Authored by scientists for Lancaster University in the UK, the report refers to UltraRAM as “a nonvolatile memory with the potential to achieve fast, ultralow-energy electron storage”.
UltraRAM pairs the non-volatility of traditional data storage memory with the speed and endurance of RAM, which means it could feasibly be deployed as a universal memory in future.
UltraRAM breakthrough
As reported by our sister publication Tom’s Hardware, there have been a number of attempts over the years to develop a memory technology that eliminates the need for separate RAM and data storage.
Neither resistive RAM, magnetoresistive RAM nor phase-change memory have been able to live up to their promise. And Intel’s Optane memory, a loosely comparable solution, was also withdrawn from consumer PCs last year.
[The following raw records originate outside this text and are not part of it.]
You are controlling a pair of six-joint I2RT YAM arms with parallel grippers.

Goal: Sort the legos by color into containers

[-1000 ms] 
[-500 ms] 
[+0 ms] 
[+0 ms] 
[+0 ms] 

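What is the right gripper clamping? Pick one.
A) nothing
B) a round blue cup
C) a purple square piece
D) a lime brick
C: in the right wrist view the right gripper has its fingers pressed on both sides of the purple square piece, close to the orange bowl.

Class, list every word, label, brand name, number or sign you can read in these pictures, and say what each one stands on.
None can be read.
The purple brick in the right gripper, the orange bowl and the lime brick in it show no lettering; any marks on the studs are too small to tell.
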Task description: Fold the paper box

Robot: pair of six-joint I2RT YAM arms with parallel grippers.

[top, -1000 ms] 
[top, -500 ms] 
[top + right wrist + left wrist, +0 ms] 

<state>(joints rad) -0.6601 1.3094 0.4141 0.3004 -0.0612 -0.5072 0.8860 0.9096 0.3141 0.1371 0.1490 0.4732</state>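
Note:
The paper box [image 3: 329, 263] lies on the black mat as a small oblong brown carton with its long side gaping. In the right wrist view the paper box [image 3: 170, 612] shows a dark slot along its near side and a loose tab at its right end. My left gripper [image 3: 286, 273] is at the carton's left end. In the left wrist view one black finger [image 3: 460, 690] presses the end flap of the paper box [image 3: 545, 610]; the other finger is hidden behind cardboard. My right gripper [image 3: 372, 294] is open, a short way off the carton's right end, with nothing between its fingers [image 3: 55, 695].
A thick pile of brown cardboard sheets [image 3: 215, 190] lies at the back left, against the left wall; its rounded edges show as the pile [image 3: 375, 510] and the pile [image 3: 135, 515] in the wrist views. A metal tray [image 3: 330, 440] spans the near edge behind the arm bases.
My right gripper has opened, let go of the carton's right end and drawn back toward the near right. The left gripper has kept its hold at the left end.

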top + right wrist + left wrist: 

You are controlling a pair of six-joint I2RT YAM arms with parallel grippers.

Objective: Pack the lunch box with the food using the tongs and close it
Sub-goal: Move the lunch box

However, the early signs are promising for UltraRAM in terms of performance. The report claims the memory technology offers data storage times of at least 1,000 years and “switching energy that is orders of magnitude lower than DRAM and flash”.
“A memory that is fast and non-volatile, with high endurance and low-energy logic-state switching, i.e., a so-called universal memory, has long been dismissed as unachievable due to the apparently contradictory physical properties such a device would require,” the paper states.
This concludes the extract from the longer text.